Today, stress can be found in all aspects of life, including: professional, personal, financial, environmental, and more. With the constant pace of change, it becomes difficult to adjust to this wave of stressors, which are always changing and transforming.
In fact, in a study done by Henry and Cassel (1969), in which the pair carried out an analysis of 18 epidemiological findings from around the world, it was concluded that “where the population did not show a rise in blood pressures with age, the culture had remained stable; traditional forms were honored and group members were secure in their roles and had adapted to them from an early age.” (Patel, 1977)
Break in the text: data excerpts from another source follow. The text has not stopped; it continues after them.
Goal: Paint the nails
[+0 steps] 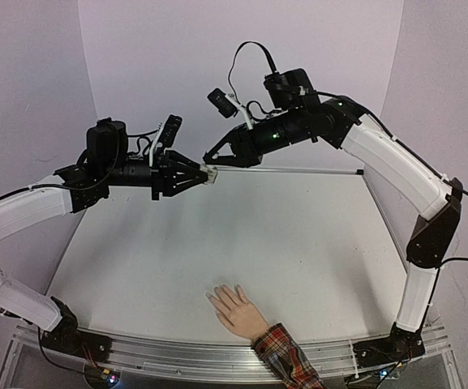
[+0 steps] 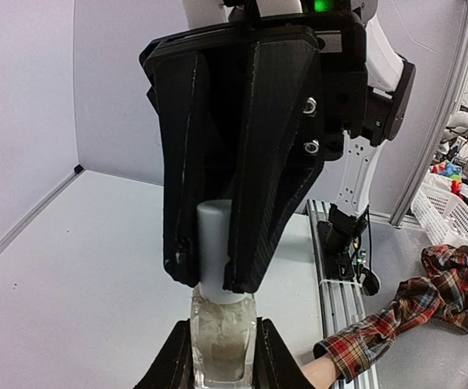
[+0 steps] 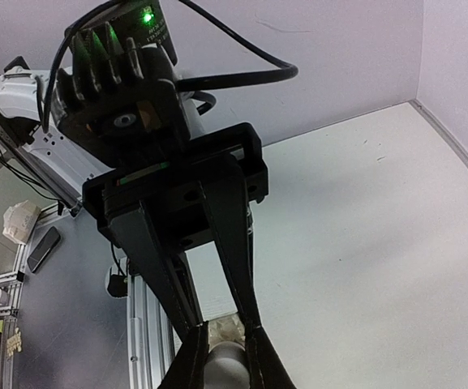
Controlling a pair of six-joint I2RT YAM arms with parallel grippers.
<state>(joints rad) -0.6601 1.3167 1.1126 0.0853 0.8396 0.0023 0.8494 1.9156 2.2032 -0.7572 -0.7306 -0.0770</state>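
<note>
Top external view: two robot arms meet in mid-air above the far part of a white table (image 1: 298,243). On the left, the left gripper (image 1: 199,174) reaches in level from the side, clenched on the glass body of a small polish bottle (image 2: 222,336). Left wrist view shows its two fingers pressing the bottle's sides, with pale liquid inside. Just to the right, the bottle's white cap (image 2: 214,235) points towards the other arm. The right gripper (image 1: 212,161) slants down onto it, grasping the cap between both fingers. Further right, near the front edge and well apart from both grippers, a flesh-coloured mannequin hand (image 1: 235,310) lies palm down with a red plaid cuff (image 1: 286,356). The nails to be painted are at its fingertips (image 1: 220,290), too small to make out.

The step looks like opening the bottle to free the brush, so painting seems not yet begun. To do it well, the left grip should hold firm as an anchor while the right twists about the cap's own axis, then draws straight out. The bottle seems to lie nearly sideways, so tipping its neck upward first would guard against a spill
</note>
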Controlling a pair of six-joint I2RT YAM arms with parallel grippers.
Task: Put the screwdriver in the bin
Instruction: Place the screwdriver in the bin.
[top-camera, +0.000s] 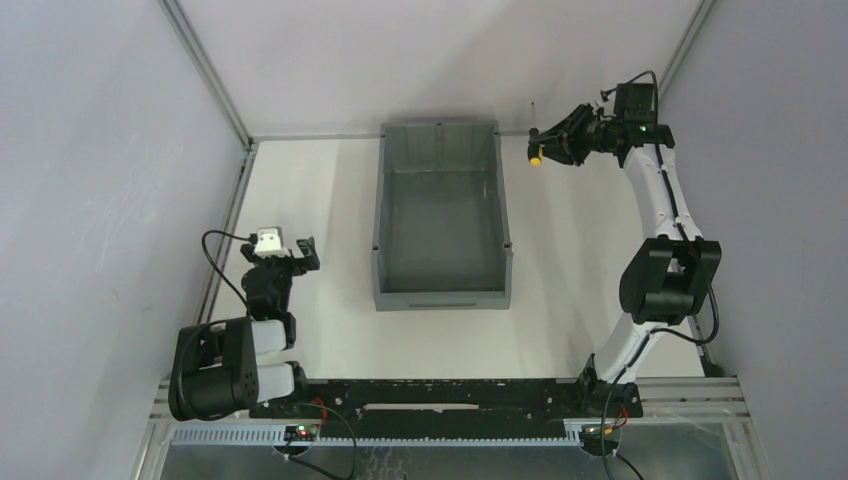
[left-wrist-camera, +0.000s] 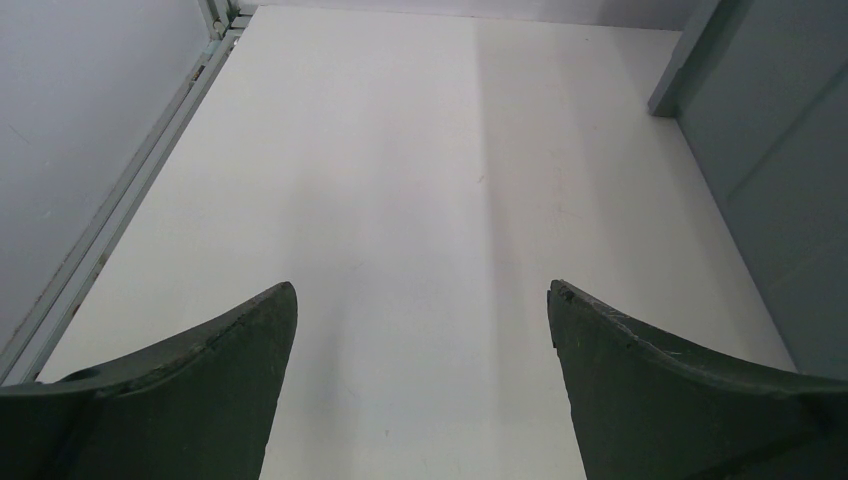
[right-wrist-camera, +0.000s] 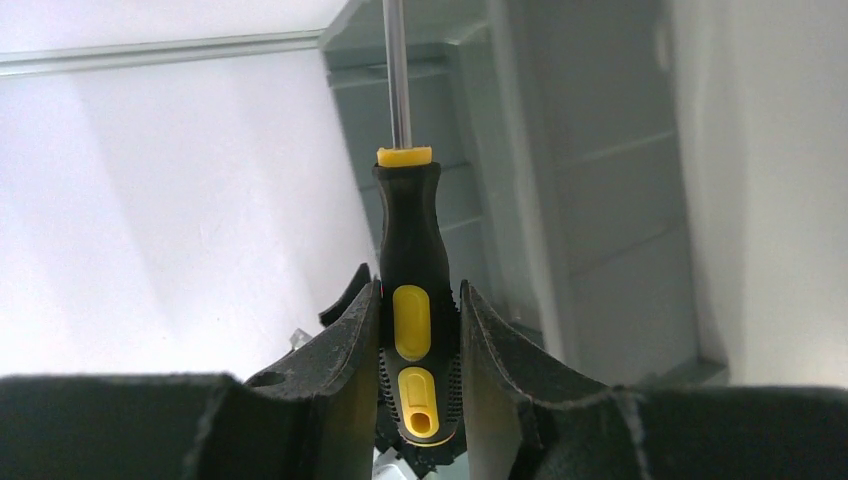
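Right end effector clamping screwdriver, beside far right rim of bin, left end effector spread wide over table

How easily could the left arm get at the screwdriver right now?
Probably not easily. The screwdriver is clamped in the right gripper beside the far right corner of the grey bin, which stands between it and the open left gripper.

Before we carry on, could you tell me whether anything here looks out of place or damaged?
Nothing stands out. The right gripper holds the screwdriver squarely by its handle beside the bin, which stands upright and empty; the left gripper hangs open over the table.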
As our modern world has gone through drastic changes, in lieu of industrialization, urbanization, migration, as well as other social and cultural shifts, individuals are required to adopt more behavioral changes in a much shorter time. As one philosopher, Hippocrates, rightly observed about 25 centuries ago,
“… those things which one has been accustomed to for a long time, although worse than the things which one is not accustomed to, usually give less disturbance. “(Patel 2, 1977)
This means that, without the ability to relax, individuals will continue to be negatively influenced by this fast-paced world, and find themselves with increasing levels of stress and tension, which are known to lead to a number of illnesses.